• [Task]
Return the data below exactly, but only from the line containing "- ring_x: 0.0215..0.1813" through the line containing "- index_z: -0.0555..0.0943", with both of those lines included.

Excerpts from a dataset
#####

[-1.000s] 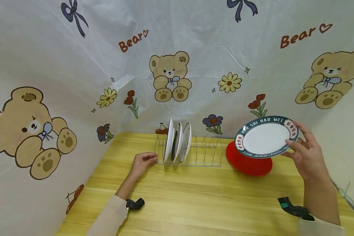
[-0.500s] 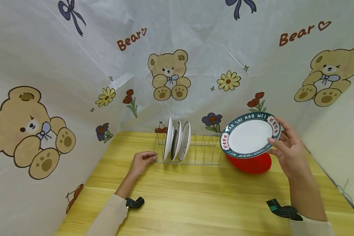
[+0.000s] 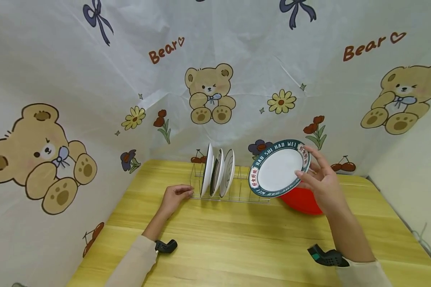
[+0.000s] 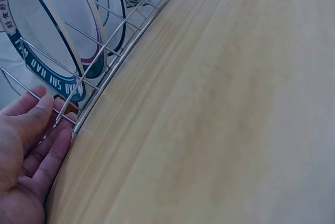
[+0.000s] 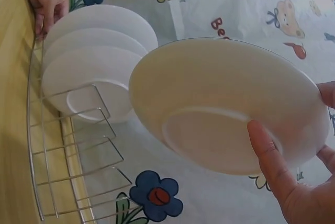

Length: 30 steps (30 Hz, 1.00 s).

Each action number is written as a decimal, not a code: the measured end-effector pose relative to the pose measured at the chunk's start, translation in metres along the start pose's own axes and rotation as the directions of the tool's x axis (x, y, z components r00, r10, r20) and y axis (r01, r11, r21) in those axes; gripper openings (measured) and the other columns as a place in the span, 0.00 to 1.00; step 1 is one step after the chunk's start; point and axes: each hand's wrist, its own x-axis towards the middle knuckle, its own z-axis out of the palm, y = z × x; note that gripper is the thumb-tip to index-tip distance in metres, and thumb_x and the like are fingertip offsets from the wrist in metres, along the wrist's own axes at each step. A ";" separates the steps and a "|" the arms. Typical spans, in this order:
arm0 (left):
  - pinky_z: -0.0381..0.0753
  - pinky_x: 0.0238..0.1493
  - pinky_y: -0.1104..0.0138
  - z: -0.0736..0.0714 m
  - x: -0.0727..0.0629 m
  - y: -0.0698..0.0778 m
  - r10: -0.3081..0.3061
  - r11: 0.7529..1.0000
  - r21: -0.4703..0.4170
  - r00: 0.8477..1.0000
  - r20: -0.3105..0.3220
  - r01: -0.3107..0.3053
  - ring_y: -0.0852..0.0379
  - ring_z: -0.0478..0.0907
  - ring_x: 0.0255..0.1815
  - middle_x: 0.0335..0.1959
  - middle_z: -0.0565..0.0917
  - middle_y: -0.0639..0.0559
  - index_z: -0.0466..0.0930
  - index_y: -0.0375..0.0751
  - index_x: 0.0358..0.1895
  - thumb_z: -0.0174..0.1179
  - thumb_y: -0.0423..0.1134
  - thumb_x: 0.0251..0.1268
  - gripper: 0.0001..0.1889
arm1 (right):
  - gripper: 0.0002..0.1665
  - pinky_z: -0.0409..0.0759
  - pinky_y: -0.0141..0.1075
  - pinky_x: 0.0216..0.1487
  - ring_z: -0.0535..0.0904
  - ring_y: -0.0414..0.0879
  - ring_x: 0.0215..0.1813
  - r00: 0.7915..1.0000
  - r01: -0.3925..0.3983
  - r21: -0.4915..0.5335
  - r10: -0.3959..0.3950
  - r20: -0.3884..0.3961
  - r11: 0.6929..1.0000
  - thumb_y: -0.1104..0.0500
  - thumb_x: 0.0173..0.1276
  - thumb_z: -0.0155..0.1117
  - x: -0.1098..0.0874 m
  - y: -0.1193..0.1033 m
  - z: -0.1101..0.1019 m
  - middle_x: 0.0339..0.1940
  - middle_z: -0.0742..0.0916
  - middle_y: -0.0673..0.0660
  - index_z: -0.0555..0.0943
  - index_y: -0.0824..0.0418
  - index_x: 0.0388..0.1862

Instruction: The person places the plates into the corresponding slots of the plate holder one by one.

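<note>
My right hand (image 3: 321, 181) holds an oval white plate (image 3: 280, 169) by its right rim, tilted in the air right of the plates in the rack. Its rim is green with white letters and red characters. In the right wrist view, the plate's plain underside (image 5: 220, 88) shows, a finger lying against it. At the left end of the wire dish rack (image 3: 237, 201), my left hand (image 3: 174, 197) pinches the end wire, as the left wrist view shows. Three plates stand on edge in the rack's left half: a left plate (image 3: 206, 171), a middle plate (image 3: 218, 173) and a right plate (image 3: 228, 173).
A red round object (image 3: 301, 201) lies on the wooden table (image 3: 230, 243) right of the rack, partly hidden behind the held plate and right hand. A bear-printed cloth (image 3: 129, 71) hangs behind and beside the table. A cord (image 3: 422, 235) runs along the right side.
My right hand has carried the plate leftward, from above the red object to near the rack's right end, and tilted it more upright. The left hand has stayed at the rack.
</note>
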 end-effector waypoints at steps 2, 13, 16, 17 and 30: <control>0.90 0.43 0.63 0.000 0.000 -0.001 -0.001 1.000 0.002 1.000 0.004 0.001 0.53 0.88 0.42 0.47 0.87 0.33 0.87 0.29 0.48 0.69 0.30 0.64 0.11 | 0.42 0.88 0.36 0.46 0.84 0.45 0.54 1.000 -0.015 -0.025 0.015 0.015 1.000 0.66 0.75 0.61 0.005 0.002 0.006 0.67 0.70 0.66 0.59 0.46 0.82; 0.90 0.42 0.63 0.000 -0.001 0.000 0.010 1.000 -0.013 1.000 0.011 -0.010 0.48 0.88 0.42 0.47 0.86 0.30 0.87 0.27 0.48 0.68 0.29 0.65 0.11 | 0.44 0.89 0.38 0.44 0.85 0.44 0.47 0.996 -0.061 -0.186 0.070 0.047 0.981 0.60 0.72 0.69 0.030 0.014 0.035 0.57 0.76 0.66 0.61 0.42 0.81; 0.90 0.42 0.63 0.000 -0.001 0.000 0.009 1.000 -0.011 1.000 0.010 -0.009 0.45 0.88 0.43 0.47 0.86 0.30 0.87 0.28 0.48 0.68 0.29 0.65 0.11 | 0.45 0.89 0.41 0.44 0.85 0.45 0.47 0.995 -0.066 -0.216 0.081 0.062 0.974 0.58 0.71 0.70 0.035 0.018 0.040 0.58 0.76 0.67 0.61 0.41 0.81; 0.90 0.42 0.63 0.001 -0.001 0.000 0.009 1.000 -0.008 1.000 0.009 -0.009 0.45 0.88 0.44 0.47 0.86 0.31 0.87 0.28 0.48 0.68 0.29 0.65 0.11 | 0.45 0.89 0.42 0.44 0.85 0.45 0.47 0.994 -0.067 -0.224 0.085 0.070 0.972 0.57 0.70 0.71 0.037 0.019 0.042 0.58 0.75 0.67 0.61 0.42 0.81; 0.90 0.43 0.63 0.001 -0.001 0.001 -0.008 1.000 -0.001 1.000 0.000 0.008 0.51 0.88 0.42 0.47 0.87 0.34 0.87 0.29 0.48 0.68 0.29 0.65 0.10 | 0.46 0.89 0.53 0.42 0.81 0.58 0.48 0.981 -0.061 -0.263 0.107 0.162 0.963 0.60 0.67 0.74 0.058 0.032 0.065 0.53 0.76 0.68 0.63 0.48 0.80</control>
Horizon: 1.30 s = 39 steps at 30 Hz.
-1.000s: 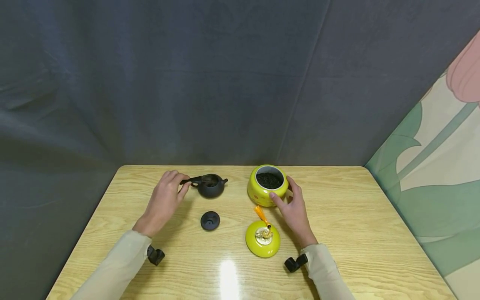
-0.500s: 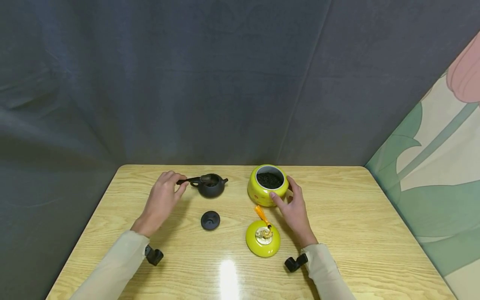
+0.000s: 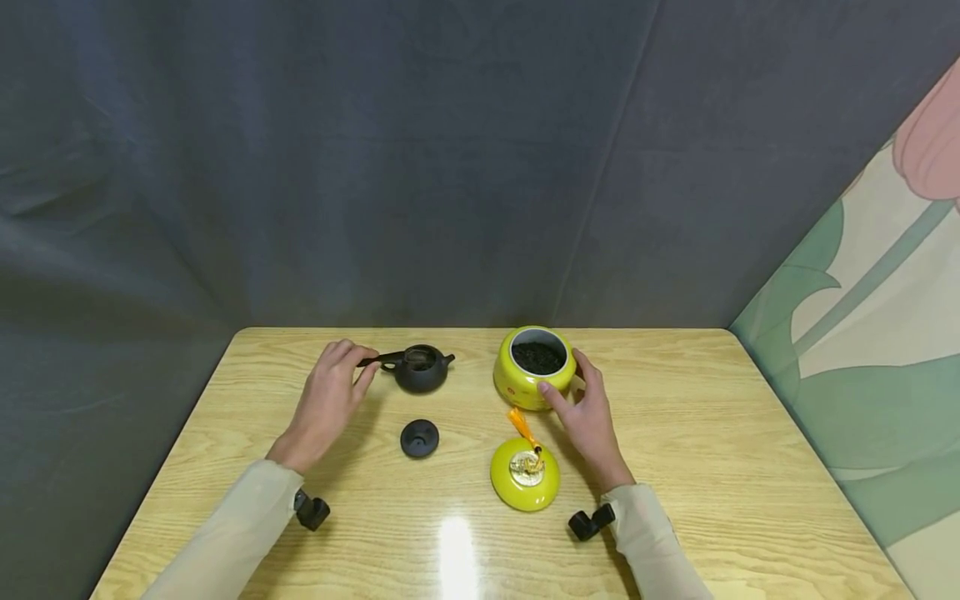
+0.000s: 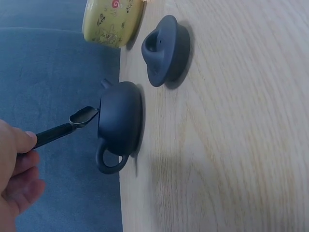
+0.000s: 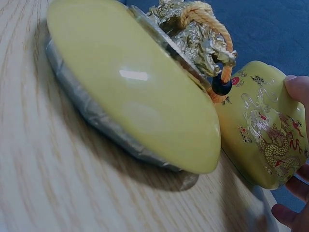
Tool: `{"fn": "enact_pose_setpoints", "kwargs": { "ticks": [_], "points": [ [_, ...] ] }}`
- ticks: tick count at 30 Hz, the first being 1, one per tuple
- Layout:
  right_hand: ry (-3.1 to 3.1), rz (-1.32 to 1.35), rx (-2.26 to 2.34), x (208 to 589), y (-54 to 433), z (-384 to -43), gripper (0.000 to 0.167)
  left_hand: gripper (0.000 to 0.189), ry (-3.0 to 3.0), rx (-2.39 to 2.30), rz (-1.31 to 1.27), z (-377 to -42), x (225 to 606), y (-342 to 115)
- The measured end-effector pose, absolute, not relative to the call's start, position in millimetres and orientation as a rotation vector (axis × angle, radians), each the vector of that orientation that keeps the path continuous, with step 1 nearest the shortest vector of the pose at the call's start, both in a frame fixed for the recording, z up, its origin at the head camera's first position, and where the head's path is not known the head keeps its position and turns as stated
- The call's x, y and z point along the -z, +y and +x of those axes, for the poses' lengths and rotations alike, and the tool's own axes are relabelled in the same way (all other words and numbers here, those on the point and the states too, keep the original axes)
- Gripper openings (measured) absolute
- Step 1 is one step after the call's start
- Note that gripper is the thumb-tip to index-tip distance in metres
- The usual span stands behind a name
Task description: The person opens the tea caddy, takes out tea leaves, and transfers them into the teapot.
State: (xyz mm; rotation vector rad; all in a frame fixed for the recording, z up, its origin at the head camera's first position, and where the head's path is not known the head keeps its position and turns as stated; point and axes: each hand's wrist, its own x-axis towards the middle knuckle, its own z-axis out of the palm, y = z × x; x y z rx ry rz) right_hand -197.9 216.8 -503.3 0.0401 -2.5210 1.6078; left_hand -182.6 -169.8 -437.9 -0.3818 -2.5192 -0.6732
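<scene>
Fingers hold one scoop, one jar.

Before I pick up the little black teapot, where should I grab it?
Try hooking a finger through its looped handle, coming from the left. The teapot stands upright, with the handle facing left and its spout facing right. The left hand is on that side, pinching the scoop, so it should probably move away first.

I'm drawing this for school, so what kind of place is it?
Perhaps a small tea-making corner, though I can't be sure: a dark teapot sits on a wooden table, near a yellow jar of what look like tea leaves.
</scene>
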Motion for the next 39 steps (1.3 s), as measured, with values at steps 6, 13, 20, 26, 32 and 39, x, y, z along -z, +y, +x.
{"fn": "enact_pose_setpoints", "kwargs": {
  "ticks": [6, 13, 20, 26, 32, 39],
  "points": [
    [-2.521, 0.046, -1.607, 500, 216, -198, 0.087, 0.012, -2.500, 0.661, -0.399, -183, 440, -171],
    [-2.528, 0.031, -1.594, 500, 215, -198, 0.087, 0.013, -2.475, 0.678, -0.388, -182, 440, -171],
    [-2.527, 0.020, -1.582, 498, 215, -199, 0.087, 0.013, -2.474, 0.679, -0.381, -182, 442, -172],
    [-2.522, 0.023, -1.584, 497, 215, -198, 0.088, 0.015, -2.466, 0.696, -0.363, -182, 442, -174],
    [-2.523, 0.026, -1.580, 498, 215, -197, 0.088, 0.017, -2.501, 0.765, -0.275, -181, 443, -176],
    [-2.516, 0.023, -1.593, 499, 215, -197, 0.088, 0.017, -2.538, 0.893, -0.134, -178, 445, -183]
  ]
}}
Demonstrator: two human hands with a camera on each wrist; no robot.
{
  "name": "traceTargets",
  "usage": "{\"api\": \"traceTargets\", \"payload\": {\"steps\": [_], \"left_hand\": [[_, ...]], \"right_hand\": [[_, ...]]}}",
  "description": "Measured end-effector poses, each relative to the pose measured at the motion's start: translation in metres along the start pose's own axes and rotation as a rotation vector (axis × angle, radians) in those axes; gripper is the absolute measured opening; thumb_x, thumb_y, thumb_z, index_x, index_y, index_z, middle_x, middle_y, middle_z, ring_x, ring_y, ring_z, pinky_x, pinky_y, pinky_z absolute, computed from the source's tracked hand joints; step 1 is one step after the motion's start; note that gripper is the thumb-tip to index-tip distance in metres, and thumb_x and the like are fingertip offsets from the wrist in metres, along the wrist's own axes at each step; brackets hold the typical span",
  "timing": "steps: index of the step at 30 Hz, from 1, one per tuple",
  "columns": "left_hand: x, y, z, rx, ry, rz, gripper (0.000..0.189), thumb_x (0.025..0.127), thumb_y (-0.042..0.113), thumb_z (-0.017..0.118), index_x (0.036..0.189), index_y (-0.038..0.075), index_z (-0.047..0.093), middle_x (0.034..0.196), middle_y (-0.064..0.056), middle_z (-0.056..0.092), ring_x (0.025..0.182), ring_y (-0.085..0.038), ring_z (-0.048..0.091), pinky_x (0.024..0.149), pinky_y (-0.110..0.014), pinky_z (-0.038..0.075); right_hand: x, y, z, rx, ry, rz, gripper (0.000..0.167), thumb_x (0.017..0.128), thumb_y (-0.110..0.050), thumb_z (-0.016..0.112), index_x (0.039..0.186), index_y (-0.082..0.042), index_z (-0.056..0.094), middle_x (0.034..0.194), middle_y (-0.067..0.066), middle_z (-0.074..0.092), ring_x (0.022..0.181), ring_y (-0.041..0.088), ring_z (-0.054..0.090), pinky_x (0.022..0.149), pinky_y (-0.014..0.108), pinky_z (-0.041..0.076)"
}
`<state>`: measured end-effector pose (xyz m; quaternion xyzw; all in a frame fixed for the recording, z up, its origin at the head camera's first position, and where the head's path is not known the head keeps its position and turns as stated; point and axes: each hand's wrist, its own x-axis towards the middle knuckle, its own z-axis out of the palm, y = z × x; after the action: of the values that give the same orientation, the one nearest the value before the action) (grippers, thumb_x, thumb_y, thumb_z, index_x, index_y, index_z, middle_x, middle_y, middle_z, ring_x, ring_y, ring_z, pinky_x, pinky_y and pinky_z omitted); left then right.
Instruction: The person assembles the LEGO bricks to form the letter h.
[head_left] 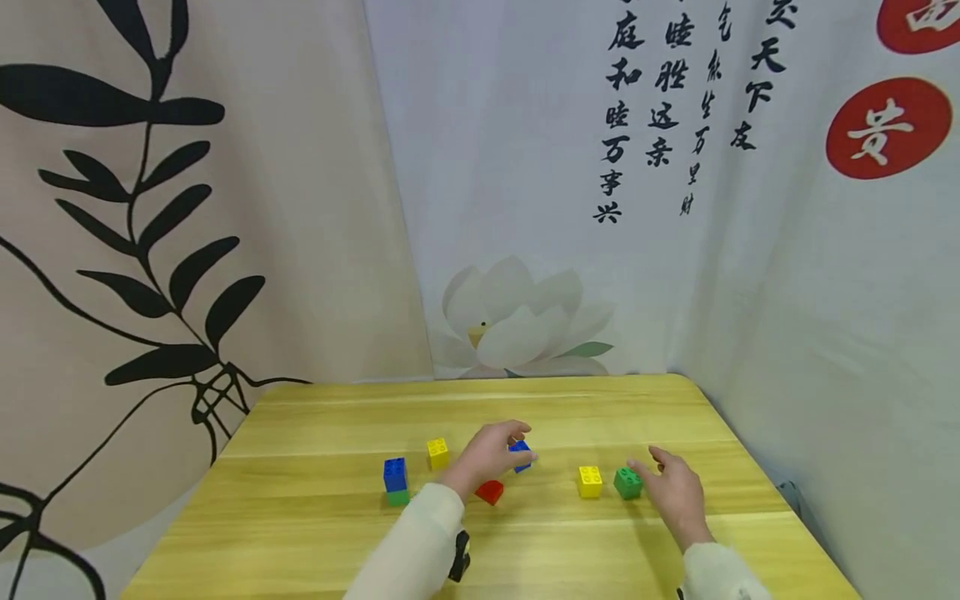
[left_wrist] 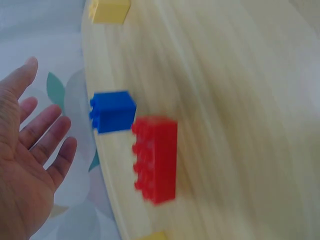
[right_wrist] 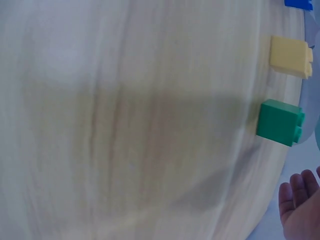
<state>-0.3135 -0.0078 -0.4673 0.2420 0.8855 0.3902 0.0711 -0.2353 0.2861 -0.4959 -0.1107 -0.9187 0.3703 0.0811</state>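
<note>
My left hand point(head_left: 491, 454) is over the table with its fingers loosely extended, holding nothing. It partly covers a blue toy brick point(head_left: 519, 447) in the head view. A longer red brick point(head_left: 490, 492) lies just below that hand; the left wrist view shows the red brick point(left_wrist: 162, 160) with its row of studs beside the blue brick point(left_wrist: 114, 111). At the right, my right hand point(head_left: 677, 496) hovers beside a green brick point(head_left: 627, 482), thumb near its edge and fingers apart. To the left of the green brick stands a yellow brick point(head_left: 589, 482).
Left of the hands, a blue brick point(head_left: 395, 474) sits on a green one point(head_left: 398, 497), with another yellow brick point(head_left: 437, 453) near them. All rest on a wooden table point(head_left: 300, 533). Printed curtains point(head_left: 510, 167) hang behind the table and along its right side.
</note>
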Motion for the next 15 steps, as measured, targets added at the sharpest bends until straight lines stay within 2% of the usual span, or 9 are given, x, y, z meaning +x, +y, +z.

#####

• [Answer to the exercise]
  - ring_x: 0.0215..0.1813
  - r00: 0.7915..1.0000
  - r01: -0.3925..0.3983
  - r21: -0.4915..0.5335
  - r10: -0.3959..0.3950
  - r20: -0.3884..0.3961
  - r11: 0.6929..1.0000
  - thumb_y: -0.1104..0.0500
  - thumb_x: 0.0173..0.1276
  - thumb_z: -0.0155..0.1117
  - x: -0.1098..0.0874 m
  - y: -0.1193..0.1033 m
  - z: -0.1101..0.1019 m
  - middle_x: 0.0339..0.1940
  - middle_z: -0.0742..0.0916
  - middle_y: -0.0673..0.0660
  - index_z: -0.0555..0.0943

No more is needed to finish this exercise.